***** INFORMATION SHOWN

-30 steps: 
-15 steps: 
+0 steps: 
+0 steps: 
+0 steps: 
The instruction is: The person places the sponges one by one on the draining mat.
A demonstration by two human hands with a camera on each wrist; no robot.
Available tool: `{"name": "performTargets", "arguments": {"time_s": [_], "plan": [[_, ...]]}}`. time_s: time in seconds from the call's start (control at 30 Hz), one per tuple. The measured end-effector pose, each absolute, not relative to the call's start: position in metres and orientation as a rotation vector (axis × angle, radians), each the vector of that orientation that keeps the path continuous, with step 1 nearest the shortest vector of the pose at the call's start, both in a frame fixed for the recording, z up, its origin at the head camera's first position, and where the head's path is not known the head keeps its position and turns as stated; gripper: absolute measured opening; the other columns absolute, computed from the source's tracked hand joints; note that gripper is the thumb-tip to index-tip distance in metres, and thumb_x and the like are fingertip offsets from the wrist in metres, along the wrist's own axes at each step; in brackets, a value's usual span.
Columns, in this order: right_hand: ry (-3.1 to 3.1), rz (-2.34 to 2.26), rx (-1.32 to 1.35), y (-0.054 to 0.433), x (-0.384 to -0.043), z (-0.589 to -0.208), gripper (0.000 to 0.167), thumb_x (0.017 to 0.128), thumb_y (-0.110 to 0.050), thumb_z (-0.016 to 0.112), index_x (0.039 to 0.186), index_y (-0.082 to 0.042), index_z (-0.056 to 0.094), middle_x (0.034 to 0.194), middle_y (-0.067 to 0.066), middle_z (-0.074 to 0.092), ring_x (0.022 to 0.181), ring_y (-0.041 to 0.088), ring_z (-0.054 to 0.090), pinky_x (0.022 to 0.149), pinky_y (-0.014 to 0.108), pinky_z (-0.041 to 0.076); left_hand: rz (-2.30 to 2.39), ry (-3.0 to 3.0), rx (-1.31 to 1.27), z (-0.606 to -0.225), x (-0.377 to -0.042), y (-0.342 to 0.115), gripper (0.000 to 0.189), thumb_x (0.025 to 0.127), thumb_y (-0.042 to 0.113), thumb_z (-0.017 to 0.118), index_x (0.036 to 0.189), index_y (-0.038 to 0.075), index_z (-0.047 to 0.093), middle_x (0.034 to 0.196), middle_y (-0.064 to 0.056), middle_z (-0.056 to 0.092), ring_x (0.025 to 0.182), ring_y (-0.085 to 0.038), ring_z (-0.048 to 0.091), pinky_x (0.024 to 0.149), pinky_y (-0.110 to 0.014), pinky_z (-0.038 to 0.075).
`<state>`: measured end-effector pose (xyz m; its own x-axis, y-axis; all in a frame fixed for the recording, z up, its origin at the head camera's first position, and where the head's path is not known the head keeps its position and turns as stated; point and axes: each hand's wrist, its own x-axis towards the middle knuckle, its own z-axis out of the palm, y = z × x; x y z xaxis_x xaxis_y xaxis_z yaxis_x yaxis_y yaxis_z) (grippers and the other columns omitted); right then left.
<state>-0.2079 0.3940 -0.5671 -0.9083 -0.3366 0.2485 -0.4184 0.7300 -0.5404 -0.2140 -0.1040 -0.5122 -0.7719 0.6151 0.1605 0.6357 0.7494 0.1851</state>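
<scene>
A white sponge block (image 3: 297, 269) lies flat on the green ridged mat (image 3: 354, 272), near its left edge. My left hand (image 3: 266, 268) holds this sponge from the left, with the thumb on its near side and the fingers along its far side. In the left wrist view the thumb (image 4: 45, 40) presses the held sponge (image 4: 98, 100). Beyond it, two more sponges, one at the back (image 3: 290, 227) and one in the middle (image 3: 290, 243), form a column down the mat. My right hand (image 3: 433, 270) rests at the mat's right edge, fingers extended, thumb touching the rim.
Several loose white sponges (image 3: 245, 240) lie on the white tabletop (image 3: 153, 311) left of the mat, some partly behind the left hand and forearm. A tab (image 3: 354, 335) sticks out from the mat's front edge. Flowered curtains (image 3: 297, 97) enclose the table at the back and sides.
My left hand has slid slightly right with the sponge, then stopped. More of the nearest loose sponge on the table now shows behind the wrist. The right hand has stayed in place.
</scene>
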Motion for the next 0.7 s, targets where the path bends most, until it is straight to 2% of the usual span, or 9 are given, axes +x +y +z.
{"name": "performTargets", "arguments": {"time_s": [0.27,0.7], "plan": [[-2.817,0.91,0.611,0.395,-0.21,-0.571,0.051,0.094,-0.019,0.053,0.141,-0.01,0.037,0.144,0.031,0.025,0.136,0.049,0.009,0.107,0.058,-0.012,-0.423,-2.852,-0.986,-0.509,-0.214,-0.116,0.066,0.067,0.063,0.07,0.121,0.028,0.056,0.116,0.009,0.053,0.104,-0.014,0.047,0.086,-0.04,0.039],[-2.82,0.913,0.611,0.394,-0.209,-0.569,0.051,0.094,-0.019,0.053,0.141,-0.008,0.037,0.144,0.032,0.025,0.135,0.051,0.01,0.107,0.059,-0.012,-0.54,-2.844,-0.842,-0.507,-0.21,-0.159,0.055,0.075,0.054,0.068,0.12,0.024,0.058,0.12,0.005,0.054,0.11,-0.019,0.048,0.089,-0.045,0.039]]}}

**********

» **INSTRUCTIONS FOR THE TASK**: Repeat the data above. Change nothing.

» **WRITTEN RESPONSE**:
-30 steps: 
-15 steps: 
+0 steps: 
+0 steps: 
+0 steps: 
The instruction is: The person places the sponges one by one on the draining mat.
A demonstration by two human hands with a camera on each wrist; no robot.
Available tool: `{"name": "performTargets", "arguments": {"time_s": [_], "plan": [[_, ...]]}}`. time_s: time in seconds from the call's start (control at 30 Hz), one per tuple. The measured end-effector pose, each absolute, not relative to the call's start: position in metres and orientation as a rotation vector (axis × angle, radians), each the vector of that orientation that keeps the path continuous, with step 1 nearest the shortest vector of the pose at the call's start, both in a frame fixed for the recording, z up, its origin at the head camera's first position, and where the head's path is not known the head keeps its position and turns as stated; gripper: absolute measured opening; the other columns absolute, computed from the source's tracked hand joints; note that gripper is the thumb-tip to index-tip distance in metres, and thumb_x and the like are fingertip offsets from the wrist in metres, along the wrist's own axes at each step; in brackets, a value's usual span.
Columns, in this order: right_hand: ry (-3.1 to 3.1), rz (-2.34 to 2.26), rx (-1.32 to 1.35), y (-0.054 to 0.433), x (-0.384 to -0.043), z (-0.589 to -0.208), gripper (0.000 to 0.167), thumb_x (0.017 to 0.128), thumb_y (-0.110 to 0.050), thumb_z (-0.016 to 0.112), index_x (0.039 to 0.186), index_y (-0.082 to 0.042), index_z (-0.056 to 0.094), middle_x (0.034 to 0.194), middle_y (-0.067 to 0.066), middle_z (-0.074 to 0.092), ring_x (0.022 to 0.181), ring_y (-0.041 to 0.088), ring_z (-0.054 to 0.090), pinky_x (0.022 to 0.149), pinky_y (-0.014 to 0.108), pinky_z (-0.041 to 0.076); left_hand: rz (-2.30 to 2.39), ry (-3.0 to 3.0), rx (-1.31 to 1.27), z (-0.606 to -0.225), x (-0.377 to -0.042), y (-0.342 to 0.115), gripper (0.000 to 0.189), thumb_x (0.025 to 0.127), thumb_y (-0.042 to 0.113), thumb_z (-0.017 to 0.118), index_x (0.036 to 0.189), index_y (-0.038 to 0.075), index_z (-0.047 to 0.093), middle_x (0.034 to 0.196), middle_y (-0.064 to 0.056), middle_z (-0.056 to 0.092), ring_x (0.025 to 0.182), ring_y (-0.085 to 0.038), ring_z (-0.048 to 0.091), pinky_x (0.024 to 0.149), pinky_y (-0.110 to 0.014), pinky_z (-0.038 to 0.075).
`<state>`: measured end-effector pose (xyz m; its own x-axis, y-axis; all in a frame fixed for the recording, z up, its origin at the head camera's first position, and where the head's path is not known the head keeps its position and turns as stated; point and axes: each hand's wrist, its own x-axis towards the middle knuckle, its own z-axis out of the palm, y = z × x; x y z xaxis_x xaxis_y xaxis_z yaxis_x yaxis_y yaxis_z) (grippers and the other columns omitted); right then left.
<state>-0.2079 0.3940 -0.5671 -0.9083 -0.3366 0.2485 -0.4184 0.7300 -0.5404 -0.2140 -0.1040 -0.5122 -0.7719 0.6151 0.1605 0.6357 0.7494 0.1851</state>
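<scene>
A white sponge block (image 3: 297, 269) lies flat on the green ridged mat (image 3: 354, 272), near its left edge. My left hand (image 3: 266, 268) holds this sponge from the left, with the thumb on its near side and the fingers along its far side. In the left wrist view the thumb (image 4: 45, 40) presses the held sponge (image 4: 98, 100). Beyond it, two more sponges, one at the back (image 3: 290, 227) and one in the middle (image 3: 290, 243), form a column down the mat. My right hand (image 3: 433, 270) rests at the mat's right edge, fingers extended, thumb touching the rim.
Several loose white sponges (image 3: 245, 240) lie on the white tabletop (image 3: 153, 311) left of the mat, some partly behind the left hand and forearm. A tab (image 3: 354, 335) sticks out from the mat's front edge. Flowered curtains (image 3: 297, 97) enclose the table at the back and sides.
My left hand has slid slightly right with the sponge, then stopped. More of the nearest loose sponge on the table now shows behind the wrist. The right hand has stayed in place.
</scene>
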Motion for the next 0.7 s, targets where the path bends most, until it is straight to 2% of the usual span, or 9 are given, axes +x +y +z.
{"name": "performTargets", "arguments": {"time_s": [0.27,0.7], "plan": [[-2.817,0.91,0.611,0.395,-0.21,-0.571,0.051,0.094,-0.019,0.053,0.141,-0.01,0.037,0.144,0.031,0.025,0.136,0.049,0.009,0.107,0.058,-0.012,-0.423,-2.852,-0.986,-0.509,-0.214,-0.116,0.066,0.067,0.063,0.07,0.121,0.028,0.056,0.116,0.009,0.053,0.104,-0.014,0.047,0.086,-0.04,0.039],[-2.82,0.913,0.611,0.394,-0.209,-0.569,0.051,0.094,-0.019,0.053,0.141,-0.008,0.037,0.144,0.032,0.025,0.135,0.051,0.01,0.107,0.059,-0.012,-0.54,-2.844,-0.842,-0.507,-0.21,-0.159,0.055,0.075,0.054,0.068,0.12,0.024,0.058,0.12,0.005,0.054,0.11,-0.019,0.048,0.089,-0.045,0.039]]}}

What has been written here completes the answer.